8. Il résulte de ce qui précède, sans qu'il soit besoin d'examiner les autres moyens

de la requête, que la délibération du 6 février 2023 doit être annulée ainsi que la décision implicite de rejet du recours gracieux formé par les requérants le 1er mars 2023.

En ce qui concerne les conclusions à fin d'annulation dirigées contre la délibération

du 2 mai 2023 :

9. Aux termes de l'article L. 3111-1 du code général de la propriété des personnes publiques : " Les biens des personnes publiques mentionnées à l'article L. 1, qui relèvent du domaine public, sont inaliénables et imprescriptibles. ". Aux termes de l'article L. 2141-1 du même code : " Un bien d'une personne publique mentionnée à l'article L. 1, qui n'est plus affecté à un service public ou à l'usage direct du public, ne fait plus partie du domaine public à compter de l'intervention de l'acte administratif constatant son déclassement. ". L'article L. 141-3 du code de la voirie routière dispose : " Le classement et le déclassement des voies communales sont prononcés par le conseil municipal. ".

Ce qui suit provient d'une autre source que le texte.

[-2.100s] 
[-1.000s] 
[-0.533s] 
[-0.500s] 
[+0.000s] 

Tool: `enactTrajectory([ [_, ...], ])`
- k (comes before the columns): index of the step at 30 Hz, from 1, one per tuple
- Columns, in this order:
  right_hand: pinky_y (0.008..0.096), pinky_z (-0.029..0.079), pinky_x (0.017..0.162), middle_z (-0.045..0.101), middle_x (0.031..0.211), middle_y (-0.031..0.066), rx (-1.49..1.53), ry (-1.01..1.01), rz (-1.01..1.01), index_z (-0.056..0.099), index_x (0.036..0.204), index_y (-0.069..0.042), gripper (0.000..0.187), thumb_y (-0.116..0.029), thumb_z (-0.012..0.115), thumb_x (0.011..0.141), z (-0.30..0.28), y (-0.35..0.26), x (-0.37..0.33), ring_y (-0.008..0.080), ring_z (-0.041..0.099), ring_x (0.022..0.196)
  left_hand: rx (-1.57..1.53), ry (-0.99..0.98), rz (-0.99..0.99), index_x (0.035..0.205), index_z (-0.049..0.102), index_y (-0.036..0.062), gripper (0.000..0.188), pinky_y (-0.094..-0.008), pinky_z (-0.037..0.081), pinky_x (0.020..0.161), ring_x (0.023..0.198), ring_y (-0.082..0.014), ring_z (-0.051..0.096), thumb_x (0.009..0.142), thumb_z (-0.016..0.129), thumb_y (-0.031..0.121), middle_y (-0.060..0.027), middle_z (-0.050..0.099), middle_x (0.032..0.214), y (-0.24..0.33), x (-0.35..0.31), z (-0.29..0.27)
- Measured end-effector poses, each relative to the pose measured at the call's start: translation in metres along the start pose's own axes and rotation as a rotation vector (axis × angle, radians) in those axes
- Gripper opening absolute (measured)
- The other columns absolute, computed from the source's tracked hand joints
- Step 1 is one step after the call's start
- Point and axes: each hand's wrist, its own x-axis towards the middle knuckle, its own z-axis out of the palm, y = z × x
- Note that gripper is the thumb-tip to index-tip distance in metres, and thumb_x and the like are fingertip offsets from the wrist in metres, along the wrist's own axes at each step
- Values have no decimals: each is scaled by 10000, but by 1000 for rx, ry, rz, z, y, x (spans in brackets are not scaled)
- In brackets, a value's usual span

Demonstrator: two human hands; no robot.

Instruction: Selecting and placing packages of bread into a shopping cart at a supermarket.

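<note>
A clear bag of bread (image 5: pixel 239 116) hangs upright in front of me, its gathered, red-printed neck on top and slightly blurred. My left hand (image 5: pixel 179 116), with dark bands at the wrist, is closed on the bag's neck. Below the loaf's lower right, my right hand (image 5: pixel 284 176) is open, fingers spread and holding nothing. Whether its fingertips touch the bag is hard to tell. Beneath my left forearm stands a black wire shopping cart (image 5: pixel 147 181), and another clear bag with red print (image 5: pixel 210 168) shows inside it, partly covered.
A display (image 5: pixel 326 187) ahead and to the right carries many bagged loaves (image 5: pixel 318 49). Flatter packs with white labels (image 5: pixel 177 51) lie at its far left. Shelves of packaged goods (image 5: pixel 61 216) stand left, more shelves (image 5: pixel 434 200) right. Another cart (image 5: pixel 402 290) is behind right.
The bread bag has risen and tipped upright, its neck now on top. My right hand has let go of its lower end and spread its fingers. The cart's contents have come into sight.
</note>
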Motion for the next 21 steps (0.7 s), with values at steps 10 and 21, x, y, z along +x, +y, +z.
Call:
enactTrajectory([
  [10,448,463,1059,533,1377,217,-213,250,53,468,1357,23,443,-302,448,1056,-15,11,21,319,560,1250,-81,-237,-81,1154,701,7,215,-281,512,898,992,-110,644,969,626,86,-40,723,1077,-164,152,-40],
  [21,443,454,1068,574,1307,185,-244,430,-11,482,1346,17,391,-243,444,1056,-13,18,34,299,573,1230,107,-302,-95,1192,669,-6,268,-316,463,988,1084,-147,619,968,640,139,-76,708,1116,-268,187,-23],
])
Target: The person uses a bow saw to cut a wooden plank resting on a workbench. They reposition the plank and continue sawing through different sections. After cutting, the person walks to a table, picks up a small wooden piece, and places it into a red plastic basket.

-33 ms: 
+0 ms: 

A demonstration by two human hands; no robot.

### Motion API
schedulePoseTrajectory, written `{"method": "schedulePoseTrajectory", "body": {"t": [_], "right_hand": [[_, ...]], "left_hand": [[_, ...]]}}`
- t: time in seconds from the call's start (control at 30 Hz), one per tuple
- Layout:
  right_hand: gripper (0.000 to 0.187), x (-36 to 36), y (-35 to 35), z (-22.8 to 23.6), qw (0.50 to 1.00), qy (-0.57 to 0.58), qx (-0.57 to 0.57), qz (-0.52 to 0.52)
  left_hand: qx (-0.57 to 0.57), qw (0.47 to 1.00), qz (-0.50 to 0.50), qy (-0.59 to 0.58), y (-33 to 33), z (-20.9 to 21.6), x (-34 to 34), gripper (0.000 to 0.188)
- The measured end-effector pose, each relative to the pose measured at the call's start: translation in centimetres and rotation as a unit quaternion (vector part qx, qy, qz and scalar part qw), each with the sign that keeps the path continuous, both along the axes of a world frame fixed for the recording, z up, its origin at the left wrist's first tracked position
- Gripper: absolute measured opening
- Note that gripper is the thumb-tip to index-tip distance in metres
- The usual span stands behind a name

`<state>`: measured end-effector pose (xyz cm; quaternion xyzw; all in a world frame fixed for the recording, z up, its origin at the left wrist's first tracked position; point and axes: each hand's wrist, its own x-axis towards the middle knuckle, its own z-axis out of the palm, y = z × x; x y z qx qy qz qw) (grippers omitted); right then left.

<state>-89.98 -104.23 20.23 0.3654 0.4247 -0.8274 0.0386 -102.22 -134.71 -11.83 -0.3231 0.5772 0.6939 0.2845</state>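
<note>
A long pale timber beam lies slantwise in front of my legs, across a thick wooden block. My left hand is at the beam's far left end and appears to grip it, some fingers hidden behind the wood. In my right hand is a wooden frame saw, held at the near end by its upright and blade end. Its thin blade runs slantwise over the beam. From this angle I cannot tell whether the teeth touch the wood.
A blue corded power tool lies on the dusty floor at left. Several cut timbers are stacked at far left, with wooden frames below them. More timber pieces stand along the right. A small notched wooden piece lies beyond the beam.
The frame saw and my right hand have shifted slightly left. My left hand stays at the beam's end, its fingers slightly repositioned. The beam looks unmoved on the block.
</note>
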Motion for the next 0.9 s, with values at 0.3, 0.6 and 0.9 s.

10. La délibération en litige du 2 mai 2023, en tant qu'elle approuve l'échange des parcelles A 979, 949 et 951 appartenant à l'indivision D contre la parcelle AD 1683

d'une surface de 37 surfaces qui constitue une voie communale, méconnaît les dispositions de l'article L. 3111-1 du code général de la propriété des personnes publiques compte tenu de l'inaliénabilité du domaine public.

11. Il résulte de ce qui précède, sans qu'il soit besoin d'examiner les autres moyens de la requête, que la délibération que la délibération du 2 mai 2023 doit être annulée.

Sur les frais liés au litige :

12. Les dispositions de l'article L. 761-1 du code de justice administrative font obstacle à ce que M. B E, Mme F G épouse E et M. C E, qui n'ont pas la qualité de partie perdante, versent à la commune de Mutigny et à l'indivision D une somme que celles-ci demandent au titre des frais exposés par elles et non compris dans les dépens. En revanche, il y a lieu, dans les circonstances de l'espèce, de mettre à la charge de la commune de Mutigny une somme de 1 500 euros à verser à M. B E,

Mme F G épouse E et M. C E sur le fondement de l'article L. 761-1 du code de justice administrative.

D E C I D E :

Article 1er : Les délibérations n° 23-10 du 6 février 2023 et n° 23-25 du 2 mai 2023 du conseil municipal de Mutigny ainsi que la décision implicite de rejet du recours gracieux formé

le 1er mars 2023 sont annulées.

Article 2 : La commune de Mutigny versera une somme globale de 1 500 euros

à M. B E, Mme F G épouse E et M. C E au titre de l'article L. 761-1 du code de justice administrative.

Article 3 : Les conclusions présentées par la commune de Mutigny et par M. D, représentant l'indivision A D au titre de l'article L. 761-1 du code de justice administrative sont rejetées.

Article 4 : Le présent jugement sera notifié à M. B E, Mme F G épouse E, M. C E, à la commune de Mutigny

et à M. H D, représentant l'indivision A D.

Délibéré après l'audience du 4 décembre 2024, à laquelle siégeaient :

M. Deschamps, président,

M. Amelot, premier conseiller,

M. Henriot, conseiller.

Rendu public par mise à disposition au greffe le 24 décembre 2024.

Le rapporteur,

signé

F. AMELOT

Le président,

signé

A. DESCHAMPS

Le greffier,

signé

A. PICOT

La République mande et ordonne au ministre de l'intérieur en ce qui le concerne et à tous commissaires de justice à ce requis en ce qui concerne les voies de droit commun contre

les parties privées, de pourvoir à l'exécution de la présente décision.